Supplied entries Block Start

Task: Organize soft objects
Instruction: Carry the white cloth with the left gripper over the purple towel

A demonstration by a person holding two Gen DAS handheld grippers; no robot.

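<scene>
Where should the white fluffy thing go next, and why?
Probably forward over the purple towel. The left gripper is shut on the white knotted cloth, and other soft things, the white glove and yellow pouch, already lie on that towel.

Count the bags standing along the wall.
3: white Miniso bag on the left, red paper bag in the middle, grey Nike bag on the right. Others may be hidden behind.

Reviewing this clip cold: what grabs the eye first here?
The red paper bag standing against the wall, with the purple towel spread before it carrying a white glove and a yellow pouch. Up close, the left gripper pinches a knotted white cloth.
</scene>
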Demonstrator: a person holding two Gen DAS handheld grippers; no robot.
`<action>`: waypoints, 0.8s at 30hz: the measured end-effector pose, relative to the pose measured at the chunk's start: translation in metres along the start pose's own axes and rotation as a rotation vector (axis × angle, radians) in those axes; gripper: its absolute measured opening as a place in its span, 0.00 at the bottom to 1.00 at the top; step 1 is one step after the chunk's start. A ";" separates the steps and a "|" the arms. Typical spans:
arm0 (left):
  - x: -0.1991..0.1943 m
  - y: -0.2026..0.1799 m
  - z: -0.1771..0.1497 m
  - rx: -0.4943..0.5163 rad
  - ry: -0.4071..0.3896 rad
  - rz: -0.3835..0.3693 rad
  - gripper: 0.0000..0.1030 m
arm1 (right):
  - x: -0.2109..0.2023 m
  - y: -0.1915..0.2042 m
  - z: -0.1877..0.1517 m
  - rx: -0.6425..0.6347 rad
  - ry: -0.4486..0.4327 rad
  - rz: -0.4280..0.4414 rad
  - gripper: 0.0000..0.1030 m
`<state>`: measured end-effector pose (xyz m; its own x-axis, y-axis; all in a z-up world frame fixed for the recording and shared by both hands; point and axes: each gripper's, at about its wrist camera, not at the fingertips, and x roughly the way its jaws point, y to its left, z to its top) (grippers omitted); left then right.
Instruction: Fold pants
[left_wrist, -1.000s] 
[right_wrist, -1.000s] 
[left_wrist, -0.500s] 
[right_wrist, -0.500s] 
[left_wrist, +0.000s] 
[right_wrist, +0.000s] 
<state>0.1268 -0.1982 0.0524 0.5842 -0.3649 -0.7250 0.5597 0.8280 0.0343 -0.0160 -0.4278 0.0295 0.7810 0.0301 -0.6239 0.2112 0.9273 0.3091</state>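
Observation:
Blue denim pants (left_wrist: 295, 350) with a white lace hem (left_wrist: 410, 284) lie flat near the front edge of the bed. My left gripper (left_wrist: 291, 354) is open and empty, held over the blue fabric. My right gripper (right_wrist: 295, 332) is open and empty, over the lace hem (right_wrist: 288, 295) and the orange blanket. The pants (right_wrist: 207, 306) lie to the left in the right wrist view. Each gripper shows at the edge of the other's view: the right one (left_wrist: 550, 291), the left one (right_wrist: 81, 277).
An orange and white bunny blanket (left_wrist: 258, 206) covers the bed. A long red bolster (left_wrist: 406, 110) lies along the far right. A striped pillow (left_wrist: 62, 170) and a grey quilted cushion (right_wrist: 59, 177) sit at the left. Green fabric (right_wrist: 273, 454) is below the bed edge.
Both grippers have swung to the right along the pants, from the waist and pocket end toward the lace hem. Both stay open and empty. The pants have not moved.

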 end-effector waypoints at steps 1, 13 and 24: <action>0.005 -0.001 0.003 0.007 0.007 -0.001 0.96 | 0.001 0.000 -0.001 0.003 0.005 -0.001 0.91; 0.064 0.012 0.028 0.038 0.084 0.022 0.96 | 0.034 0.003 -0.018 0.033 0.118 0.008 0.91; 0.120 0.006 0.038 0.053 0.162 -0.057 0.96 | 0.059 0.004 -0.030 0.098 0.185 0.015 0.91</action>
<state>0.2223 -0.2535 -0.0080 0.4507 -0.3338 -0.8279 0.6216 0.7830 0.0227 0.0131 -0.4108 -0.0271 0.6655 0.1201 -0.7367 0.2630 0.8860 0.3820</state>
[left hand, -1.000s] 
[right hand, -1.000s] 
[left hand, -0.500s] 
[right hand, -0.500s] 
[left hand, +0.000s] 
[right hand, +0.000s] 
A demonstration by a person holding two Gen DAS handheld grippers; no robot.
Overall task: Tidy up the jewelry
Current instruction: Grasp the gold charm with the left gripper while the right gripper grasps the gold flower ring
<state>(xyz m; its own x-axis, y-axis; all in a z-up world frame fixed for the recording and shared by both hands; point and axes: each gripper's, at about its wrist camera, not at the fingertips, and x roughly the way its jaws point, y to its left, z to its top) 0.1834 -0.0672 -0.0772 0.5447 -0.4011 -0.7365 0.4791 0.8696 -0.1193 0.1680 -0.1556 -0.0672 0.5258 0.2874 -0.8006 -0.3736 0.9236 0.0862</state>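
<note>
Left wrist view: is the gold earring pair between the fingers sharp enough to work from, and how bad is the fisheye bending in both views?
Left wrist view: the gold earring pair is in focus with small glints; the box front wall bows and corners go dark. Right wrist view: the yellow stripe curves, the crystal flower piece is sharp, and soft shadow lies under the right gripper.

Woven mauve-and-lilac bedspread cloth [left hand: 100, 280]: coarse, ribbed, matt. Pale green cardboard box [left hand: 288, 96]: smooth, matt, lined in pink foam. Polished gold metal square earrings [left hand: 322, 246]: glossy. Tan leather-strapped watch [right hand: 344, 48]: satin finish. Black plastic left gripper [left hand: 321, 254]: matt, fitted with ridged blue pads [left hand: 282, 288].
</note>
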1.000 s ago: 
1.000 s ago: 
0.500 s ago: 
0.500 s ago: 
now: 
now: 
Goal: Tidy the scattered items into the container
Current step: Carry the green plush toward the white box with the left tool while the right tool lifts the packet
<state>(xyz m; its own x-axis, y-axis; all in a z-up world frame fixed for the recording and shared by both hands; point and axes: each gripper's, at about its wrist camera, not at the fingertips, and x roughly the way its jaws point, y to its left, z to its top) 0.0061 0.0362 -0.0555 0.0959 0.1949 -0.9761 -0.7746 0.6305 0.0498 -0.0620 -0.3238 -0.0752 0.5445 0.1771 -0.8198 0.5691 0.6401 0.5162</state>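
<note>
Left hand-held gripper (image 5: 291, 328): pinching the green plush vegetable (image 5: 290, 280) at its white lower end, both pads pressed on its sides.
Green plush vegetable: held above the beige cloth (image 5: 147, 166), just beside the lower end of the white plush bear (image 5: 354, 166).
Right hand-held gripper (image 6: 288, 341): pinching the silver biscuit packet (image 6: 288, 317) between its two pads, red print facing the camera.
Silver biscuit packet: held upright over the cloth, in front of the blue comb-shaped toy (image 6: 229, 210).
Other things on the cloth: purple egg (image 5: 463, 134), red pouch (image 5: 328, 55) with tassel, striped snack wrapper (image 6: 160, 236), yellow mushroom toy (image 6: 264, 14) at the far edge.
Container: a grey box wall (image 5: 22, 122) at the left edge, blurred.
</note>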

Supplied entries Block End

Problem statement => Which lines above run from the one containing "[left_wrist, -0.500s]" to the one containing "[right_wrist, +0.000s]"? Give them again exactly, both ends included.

Exercise response =>
[left_wrist, -0.500s] 
[right_wrist, -0.500s] 
[left_wrist, +0.000s] 
[right_wrist, +0.000s] 

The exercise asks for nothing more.